▶ [Your objective] Repeat the records below exactly.

▶ [Input records]
----

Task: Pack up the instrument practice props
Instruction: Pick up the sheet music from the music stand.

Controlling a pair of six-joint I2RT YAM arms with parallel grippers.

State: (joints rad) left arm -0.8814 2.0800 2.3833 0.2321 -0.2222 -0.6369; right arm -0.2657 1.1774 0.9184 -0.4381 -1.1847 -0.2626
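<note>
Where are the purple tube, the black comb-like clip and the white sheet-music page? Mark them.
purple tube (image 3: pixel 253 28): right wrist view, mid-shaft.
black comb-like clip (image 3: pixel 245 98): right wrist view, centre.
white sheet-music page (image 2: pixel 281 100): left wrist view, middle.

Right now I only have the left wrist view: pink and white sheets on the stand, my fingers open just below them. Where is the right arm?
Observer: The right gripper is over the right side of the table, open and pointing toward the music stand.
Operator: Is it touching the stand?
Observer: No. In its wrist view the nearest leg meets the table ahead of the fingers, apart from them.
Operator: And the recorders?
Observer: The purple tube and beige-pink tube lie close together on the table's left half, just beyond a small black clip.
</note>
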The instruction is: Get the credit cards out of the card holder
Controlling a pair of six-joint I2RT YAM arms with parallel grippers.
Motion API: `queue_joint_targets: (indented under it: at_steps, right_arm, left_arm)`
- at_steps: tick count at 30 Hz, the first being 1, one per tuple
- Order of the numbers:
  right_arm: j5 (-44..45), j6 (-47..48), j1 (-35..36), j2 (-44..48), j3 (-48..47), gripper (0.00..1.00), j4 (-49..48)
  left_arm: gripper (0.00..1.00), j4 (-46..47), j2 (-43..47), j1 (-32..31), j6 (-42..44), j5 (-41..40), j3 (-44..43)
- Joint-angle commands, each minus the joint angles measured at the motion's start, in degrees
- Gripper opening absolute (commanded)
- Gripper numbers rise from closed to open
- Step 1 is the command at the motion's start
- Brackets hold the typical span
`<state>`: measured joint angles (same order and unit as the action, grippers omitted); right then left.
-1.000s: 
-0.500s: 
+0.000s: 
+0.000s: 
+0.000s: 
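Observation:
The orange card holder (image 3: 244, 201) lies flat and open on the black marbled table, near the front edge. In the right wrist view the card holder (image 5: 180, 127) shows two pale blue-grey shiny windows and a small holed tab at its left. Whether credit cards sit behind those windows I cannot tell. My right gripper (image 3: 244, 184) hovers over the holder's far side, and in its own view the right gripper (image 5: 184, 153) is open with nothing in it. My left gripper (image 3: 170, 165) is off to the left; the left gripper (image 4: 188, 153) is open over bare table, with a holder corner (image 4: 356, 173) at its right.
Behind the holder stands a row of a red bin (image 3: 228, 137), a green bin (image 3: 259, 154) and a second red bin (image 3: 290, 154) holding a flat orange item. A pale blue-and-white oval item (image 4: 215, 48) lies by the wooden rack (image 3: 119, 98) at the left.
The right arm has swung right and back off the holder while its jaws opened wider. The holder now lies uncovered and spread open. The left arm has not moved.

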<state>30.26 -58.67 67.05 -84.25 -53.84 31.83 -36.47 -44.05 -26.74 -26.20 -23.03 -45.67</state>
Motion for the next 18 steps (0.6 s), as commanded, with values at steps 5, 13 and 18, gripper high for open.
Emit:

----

▶ [Written response]
Task: Pack up the instrument practice props
Instruction: Pick up the sheet music from the music stand.

Controlling a pair of six-joint I2RT YAM arms with parallel grippers.

State: (joints rad) left arm -0.8814 2.0800 2.3833 0.2321 -0.2222 -0.6369; right arm -0.2657 1.1774 0.9184 -0.4381 -1.1847 -0.2626
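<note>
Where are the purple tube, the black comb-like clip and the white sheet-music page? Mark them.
purple tube (image 3: pixel 253 28): right wrist view, mid-shaft.
black comb-like clip (image 3: pixel 245 98): right wrist view, centre.
white sheet-music page (image 2: pixel 281 100): left wrist view, middle.

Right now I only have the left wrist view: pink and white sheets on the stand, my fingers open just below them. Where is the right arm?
Observer: The right gripper is over the right side of the table, open and pointing toward the music stand.
Operator: Is it touching the stand?
Observer: No. In its wrist view the nearest leg meets the table ahead of the fingers, apart from them.
Operator: And the recorders?
Observer: The purple tube and beige-pink tube lie close together on the table's left half, just beyond a small black clip.
</note>
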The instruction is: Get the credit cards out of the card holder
Controlling a pair of six-joint I2RT YAM arms with parallel grippers.
Motion API: `queue_joint_targets: (indented under it: at_steps, right_arm, left_arm)`
- at_steps: tick count at 30 Hz, the first being 1, one per tuple
- Order of the numbers:
  right_arm: j5 (-44..45), j6 (-47..48), j1 (-35..36), j2 (-44..48), j3 (-48..47), gripper (0.00..1.00), j4 (-49..48)
  left_arm: gripper (0.00..1.00), j4 (-46..47), j2 (-43..47), j1 (-32..31), j6 (-42..44), j5 (-41..40), j3 (-44..43)
- Joint-angle commands, each minus the joint angles measured at the motion's start, in degrees
- Gripper opening absolute (commanded)
- Gripper numbers rise from closed to open
- Step 1 is the command at the motion's start
- Brackets hold the typical span
`<state>`: measured joint angles (same order and unit as the action, grippers omitted); right then left.
-1.000s: 
-0.500s: 
+0.000s: 
+0.000s: 
+0.000s: 
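Observation:
The orange card holder (image 3: 244, 201) lies flat and open on the black marbled table, near the front edge. In the right wrist view the card holder (image 5: 180, 127) shows two pale blue-grey shiny windows and a small holed tab at its left. Whether credit cards sit behind those windows I cannot tell. My right gripper (image 3: 244, 184) hovers over the holder's far side, and in its own view the right gripper (image 5: 184, 153) is open with nothing in it. My left gripper (image 3: 170, 165) is off to the left; the left gripper (image 4: 188, 153) is open over bare table, with a holder corner (image 4: 356, 173) at its right.
Behind the holder stands a row of a red bin (image 3: 228, 137), a green bin (image 3: 259, 154) and a second red bin (image 3: 290, 154) holding a flat orange item. A pale blue-and-white oval item (image 4: 215, 48) lies by the wooden rack (image 3: 119, 98) at the left.
The right arm has swung right and back off the holder while its jaws opened wider. The holder now lies uncovered and spread open. The left arm has not moved.
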
<state>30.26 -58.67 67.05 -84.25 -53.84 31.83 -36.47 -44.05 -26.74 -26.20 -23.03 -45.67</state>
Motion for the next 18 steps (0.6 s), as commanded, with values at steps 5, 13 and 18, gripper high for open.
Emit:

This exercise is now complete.